You’ve probably heard of people going on birth control for cramps, and it’s not a myth—it actually works. “Hormonal birth control shortens the length, amount, and flow of period bleeding,” Dr. Ross says. “The end result is less cramps each month.” And, as already mentioned, they can have an effect on those pesky prostaglandins.
Some hormonal birth control methods (like the pill and the ring) work by preventing ovulation, which will keep the uterus from building up a thick uterine lining in the first place, Dr. Shepard says. Other methods, like the hormonal IUD, can also thin the uterine lining, leaving little to no lining to shed. So if you're already in the market for a birth control method—or you just cannot tolerate your cramps every month—it's worth asking your doctor which hormonal contraceptives might help based on your symptoms and overall heath.
Putting something warm on your lower abdomen, like a hot water bottle, heating pad, or warm washcloth can help relax your uterine muscle tissue, causing less cramps. “It’s such a great therapeutic way of decreasing cramping,” Dr. Shepherd says. If you don’t have the time to lay down with something warm on your stomach, try taking a hot shower and facing the spray—it should have the same effect.
BTW: This also works from the inside: Dr. Ross says you can drink something warm, like hot water or tea, to help relax your muscles internally, too.

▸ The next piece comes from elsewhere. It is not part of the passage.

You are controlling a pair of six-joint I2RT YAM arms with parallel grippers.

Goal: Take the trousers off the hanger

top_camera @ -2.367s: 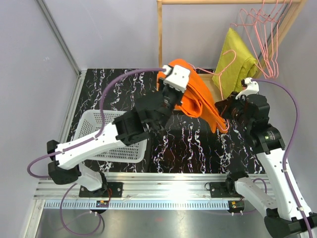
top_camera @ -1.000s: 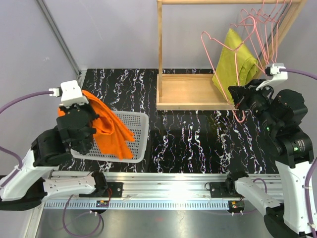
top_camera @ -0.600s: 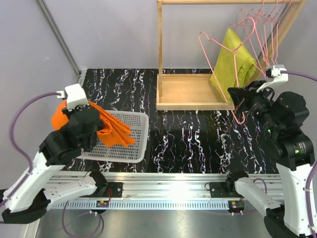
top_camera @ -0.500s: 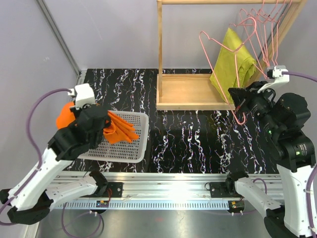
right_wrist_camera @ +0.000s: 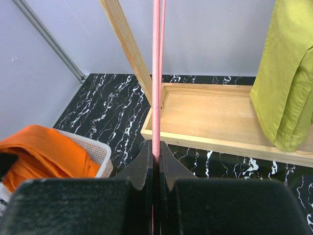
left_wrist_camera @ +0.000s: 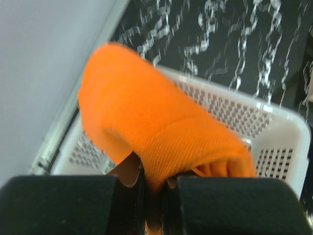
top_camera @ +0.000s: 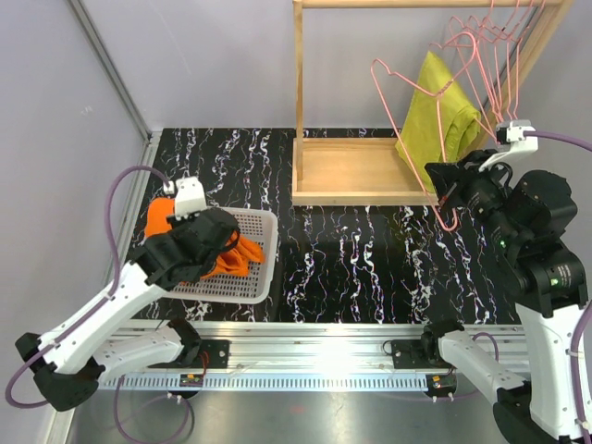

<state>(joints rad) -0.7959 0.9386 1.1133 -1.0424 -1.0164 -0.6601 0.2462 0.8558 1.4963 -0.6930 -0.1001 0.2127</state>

You may crave salty stuff like fries and pickles during your period, but it’s really best to keep them to a minimum. Salty foods can dehydrate you, and when you’re dehydrated, your uterus will cramp more, Dr. Shepherd says. That’s why she recommends avoiding processed foods around your period (they tend to be sodium traps) and drinking plenty of water to make sure you’re well hydrated.
Unfortunately, scientists haven't researched this one, but having an orgasm can increase oxygenation in your body, which can help calm inflammation, Dr. Shepherd says. And, while your uterus contracts when you have an orgasm, it relaxes afterward which should put a temporary kibosh on cramps, she says. Plus, an orgasm will probably take your mind off the pain, at least temporarily.
Not only will the heat help soothe your cramping, but Epsom salts are often used to help provide pain relief in people with muscle cramps or tension, says Dr. Shepherd, so it might do the same for your uterus.
This is a study we would pay to participate in. But until then, Dr. Shepherd says that if your cramps are really horrendous, take it as an excuse to do nothing but relax and catch up on Orange is the New Black. Will it help with the pain? Probably not. Will it make dealing with the pain less awful than trying to actually put on clothes and be a person? Yeah, probably. "It’s really just about being in that relaxed mode," Dr. Shepherd says. "If watching TV relaxes you, why not?"